Accueil / Culture / Litige autour des prestations culturelles de la Francophonie : l’avocat de Mzee Kindingu réclame une régularisation financière équitable

Litige autour des prestations culturelles de la Francophonie : l’avocat de Mzee Kindingu réclame une régularisation financière équitable

Un communiqué juridique rendu public ce jour relance le débat sur le respect des engagements contractuels et la juste rémunération des prestataires culturels en République démocratique du Congo. Maître Beby Kasonga Ntumba, avocat de Monsieur Mzee Kindingu, affirme que son client n’a jamais été rémunéré pour des prestations professionnelles réalisées lors des activités culturelles de la Francophonie organisées depuis 2023 à Kinshasa.

Dans ce document adressé à l’opinion publique et aux médias, la défense rappelle un principe fondamental du droit : « Nul ne peut s’enrichir du travail d’autrui sans contrepartie ».

Selon l’avocat, Monsieur Mzee Kindingu a presté en qualité de prestataire et marketeur lors de plusieurs événements culturels d’envergure, notamment au Stade des Martyrs et à l’Esplanade du Palais du Peuple, dans le cadre des activités de la Francophonie.

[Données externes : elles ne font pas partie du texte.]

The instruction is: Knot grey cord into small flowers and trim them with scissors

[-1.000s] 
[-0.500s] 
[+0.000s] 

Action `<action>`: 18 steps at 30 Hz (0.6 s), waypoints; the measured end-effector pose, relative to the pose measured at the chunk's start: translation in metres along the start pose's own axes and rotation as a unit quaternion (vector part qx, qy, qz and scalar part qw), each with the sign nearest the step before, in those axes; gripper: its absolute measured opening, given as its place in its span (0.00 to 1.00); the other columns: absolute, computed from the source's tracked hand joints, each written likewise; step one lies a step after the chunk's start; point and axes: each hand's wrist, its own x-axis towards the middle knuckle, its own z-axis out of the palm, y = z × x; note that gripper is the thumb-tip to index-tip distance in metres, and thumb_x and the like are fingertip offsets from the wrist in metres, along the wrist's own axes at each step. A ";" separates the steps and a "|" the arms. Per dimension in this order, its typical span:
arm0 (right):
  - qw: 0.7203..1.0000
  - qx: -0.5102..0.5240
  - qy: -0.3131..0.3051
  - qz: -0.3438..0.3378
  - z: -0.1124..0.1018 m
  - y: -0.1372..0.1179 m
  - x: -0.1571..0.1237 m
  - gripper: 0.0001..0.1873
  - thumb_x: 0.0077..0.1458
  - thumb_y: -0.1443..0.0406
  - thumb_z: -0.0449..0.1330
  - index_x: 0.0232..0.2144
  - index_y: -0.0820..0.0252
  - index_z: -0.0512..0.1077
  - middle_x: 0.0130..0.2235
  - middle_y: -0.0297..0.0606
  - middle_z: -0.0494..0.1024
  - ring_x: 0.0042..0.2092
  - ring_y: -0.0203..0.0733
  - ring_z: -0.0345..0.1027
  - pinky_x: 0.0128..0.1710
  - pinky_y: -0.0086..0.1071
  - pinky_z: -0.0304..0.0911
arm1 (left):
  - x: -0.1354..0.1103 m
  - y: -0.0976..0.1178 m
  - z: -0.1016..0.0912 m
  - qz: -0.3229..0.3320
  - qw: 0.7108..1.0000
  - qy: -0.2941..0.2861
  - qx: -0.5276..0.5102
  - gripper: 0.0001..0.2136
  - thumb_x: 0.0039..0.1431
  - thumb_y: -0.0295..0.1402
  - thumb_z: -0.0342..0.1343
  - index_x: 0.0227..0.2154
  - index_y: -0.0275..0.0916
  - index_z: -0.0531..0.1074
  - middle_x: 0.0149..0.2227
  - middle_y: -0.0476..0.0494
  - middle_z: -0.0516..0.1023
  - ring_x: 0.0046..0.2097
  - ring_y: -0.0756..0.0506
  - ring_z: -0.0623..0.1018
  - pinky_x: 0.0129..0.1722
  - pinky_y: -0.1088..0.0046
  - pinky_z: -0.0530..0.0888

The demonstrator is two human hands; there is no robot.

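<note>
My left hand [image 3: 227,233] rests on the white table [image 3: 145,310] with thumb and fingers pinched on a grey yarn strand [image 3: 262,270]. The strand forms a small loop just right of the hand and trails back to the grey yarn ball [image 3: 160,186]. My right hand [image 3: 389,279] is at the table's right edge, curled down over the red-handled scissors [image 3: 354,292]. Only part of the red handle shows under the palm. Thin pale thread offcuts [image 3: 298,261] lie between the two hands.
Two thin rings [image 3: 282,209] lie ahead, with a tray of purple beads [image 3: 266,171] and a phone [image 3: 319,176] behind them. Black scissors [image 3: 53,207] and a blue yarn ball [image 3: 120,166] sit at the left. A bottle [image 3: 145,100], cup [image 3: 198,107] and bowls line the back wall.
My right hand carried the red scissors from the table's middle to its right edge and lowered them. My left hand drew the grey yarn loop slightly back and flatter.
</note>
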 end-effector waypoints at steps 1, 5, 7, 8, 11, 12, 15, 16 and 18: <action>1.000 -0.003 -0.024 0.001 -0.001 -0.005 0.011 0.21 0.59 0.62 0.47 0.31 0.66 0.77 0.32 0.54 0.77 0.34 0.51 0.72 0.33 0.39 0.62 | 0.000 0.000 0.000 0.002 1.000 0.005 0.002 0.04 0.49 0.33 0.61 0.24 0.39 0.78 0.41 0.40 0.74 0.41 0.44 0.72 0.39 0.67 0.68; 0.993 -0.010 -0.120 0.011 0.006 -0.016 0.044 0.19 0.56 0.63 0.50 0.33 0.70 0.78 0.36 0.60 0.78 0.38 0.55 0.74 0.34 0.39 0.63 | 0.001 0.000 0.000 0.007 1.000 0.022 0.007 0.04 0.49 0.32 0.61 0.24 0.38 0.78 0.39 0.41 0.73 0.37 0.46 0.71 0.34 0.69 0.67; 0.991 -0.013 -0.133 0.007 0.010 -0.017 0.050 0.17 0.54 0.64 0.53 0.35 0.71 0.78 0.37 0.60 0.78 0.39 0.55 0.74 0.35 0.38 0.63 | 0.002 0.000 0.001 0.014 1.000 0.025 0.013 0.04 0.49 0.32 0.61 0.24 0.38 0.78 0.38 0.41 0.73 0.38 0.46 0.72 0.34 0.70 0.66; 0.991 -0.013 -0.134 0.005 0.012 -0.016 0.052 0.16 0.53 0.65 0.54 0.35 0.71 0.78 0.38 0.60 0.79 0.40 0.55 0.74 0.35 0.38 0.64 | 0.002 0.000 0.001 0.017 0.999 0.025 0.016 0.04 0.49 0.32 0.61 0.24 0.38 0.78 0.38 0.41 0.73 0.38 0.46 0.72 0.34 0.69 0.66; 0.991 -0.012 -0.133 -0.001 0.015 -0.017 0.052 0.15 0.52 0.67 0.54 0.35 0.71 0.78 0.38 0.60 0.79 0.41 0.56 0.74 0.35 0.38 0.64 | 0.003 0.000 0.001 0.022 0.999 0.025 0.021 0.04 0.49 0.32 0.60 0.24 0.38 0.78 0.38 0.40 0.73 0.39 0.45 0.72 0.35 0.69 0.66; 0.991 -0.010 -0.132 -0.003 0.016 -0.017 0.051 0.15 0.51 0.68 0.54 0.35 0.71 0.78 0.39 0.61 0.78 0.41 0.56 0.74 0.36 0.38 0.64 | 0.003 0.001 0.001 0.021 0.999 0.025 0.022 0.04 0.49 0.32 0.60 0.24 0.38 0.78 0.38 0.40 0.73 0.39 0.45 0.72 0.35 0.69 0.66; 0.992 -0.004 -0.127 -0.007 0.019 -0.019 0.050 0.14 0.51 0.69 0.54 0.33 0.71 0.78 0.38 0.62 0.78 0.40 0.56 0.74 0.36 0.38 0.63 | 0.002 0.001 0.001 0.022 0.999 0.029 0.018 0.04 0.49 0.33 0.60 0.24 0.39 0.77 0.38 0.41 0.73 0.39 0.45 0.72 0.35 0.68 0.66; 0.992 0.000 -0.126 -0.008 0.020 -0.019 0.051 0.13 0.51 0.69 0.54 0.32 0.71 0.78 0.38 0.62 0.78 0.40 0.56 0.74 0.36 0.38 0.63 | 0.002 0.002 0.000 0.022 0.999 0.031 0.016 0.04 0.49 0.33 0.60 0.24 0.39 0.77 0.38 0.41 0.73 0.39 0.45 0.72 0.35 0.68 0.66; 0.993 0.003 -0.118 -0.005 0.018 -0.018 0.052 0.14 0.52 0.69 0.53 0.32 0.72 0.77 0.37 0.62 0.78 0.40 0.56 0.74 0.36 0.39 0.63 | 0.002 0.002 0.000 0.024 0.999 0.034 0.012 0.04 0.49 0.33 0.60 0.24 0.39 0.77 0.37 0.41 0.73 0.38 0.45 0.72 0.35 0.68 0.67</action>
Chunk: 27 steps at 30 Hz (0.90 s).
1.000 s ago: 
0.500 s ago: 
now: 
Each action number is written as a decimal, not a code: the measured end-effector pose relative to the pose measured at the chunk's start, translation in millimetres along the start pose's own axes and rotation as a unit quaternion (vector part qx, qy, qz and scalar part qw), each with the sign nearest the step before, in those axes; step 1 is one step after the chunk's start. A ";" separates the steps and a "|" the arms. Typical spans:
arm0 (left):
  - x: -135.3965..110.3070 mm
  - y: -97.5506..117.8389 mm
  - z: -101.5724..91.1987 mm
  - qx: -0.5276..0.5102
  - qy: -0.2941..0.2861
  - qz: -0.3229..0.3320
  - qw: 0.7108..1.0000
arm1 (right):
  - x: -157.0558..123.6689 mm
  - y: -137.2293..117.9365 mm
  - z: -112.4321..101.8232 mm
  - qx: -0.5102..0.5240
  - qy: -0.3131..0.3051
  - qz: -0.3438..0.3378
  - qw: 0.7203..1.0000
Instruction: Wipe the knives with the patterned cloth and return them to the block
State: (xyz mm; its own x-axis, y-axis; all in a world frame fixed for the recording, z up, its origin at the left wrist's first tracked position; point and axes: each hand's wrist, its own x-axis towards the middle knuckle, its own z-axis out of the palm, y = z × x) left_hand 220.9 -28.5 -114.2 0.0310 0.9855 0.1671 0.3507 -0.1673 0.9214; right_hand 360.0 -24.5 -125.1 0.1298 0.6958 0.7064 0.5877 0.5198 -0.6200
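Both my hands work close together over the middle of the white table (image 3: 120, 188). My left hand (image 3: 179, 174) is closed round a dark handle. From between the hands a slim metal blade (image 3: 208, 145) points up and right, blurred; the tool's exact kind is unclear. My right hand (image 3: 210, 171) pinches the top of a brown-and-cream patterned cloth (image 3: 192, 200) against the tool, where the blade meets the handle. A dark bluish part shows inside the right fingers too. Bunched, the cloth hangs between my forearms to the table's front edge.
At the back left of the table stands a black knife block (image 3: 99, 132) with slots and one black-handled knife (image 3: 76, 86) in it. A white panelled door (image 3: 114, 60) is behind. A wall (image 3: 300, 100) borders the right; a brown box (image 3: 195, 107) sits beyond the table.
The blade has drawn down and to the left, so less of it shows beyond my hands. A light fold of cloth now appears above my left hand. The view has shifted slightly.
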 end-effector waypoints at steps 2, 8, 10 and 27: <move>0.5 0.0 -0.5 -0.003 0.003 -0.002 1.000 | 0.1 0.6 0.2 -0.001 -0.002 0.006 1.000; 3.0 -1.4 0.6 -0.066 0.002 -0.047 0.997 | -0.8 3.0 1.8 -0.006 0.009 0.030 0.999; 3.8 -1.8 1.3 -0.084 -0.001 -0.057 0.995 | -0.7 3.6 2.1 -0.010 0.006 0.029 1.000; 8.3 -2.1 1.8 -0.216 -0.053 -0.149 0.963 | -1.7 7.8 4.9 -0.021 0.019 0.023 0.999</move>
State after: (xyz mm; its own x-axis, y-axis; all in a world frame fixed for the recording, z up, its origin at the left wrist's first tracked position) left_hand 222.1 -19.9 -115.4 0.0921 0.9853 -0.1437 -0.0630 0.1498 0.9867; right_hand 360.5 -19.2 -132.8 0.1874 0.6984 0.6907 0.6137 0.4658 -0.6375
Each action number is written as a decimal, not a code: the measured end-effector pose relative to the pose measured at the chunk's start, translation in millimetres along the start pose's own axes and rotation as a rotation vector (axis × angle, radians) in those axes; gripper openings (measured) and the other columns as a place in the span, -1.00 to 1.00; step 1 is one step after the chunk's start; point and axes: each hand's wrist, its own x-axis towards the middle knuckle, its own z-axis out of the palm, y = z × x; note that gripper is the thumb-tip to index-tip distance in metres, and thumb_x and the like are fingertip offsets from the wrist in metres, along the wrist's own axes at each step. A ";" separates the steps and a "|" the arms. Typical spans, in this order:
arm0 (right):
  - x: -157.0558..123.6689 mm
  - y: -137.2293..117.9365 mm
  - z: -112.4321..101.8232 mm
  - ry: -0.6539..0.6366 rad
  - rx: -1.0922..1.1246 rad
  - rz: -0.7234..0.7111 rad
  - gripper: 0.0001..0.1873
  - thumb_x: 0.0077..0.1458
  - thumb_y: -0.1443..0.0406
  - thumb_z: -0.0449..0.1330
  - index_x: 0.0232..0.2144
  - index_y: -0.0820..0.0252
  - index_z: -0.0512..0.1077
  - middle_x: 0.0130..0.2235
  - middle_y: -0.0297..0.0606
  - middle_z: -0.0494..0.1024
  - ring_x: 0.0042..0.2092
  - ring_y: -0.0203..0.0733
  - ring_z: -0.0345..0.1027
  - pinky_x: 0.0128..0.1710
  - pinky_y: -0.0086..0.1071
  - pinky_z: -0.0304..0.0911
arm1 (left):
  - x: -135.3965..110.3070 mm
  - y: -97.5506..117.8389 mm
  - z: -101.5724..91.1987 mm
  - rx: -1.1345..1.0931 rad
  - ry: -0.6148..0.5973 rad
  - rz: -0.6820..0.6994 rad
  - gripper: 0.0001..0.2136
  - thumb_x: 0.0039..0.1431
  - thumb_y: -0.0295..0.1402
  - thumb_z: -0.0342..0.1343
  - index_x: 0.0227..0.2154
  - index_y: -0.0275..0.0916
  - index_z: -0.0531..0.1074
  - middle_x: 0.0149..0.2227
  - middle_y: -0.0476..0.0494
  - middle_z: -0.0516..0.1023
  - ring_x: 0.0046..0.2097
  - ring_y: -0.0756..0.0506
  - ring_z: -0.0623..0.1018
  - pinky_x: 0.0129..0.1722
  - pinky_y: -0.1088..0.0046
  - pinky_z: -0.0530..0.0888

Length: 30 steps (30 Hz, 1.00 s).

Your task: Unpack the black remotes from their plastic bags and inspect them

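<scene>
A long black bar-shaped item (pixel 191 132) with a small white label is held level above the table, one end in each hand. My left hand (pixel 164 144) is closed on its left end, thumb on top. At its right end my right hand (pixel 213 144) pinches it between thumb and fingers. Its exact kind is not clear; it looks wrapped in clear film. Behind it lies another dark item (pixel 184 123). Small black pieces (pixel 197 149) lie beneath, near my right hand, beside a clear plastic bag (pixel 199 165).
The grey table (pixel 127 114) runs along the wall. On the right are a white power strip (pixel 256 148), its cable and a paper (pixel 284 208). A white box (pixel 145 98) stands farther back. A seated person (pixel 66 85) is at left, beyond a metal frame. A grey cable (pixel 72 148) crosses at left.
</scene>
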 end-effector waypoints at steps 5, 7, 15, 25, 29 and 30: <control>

Ces prestations auraient été réalisées sur la base d’une convention verbale, reconnue comme juridiquement valable en droit congolais, et sont, selon la défense, matériellement établies par des images, supports visuels et autres éléments objectifs accessibles au public.

Le communiqué souligne également qu’il est de notoriété publique que l’artiste Ferré Gola aurait perçu un cachet de 50.000 dollars américains de la part de l’organisateur. Un élément que l’avocat considère comme une preuve du caractère professionnel et rémunéré des activités concernées.

Sur cette base, la défense estime que Monsieur Mzee Kindingu, en tant que prestataire clé, devait bénéficier d’une rémunération proportionnelle à son implication.

Maître Beby Kasonga Ntumba rappelle qu’en pratique judiciaire et selon les usages professionnels, un prestataire clé peut prétendre à une rémunération représentant jusqu’à 25 % ou plus du cachet principal, en fonction de son rôle et de son impact.

Dans un souci de bonne foi et de compromis, la défense fixe toutefois un plafond minimal de 15.000 USD, montant que Monsieur Mzee Kindingu estime être en droit de percevoir.

L’avocat indique privilégier une solution responsable, équitable et apaisée, loin de toute polémique inutile. Un appel direct est ainsi lancé à Monsieur Ferré Gola ainsi qu’à Monsieur Isidore Kwadja, coordonnateur des activités concernées, afin de procéder à une régularisation amiable de la situation.

« Amoureux de la bonne musique et soucieux de préserver la cohésion dans le milieu culturel », la défense affirme vouloir éviter toute escalade médiatique ou judiciaire, tout en exigeant le respect du travail accompli.

Enfin, le cabinet de l’avocat précise que toute communication relative à ce dossier devra impérativement passer par le cabinet de Maître Beby Kasonga Ntumba, afin d’éviter toute confusion, interprétation erronée ou manipulation de l’information.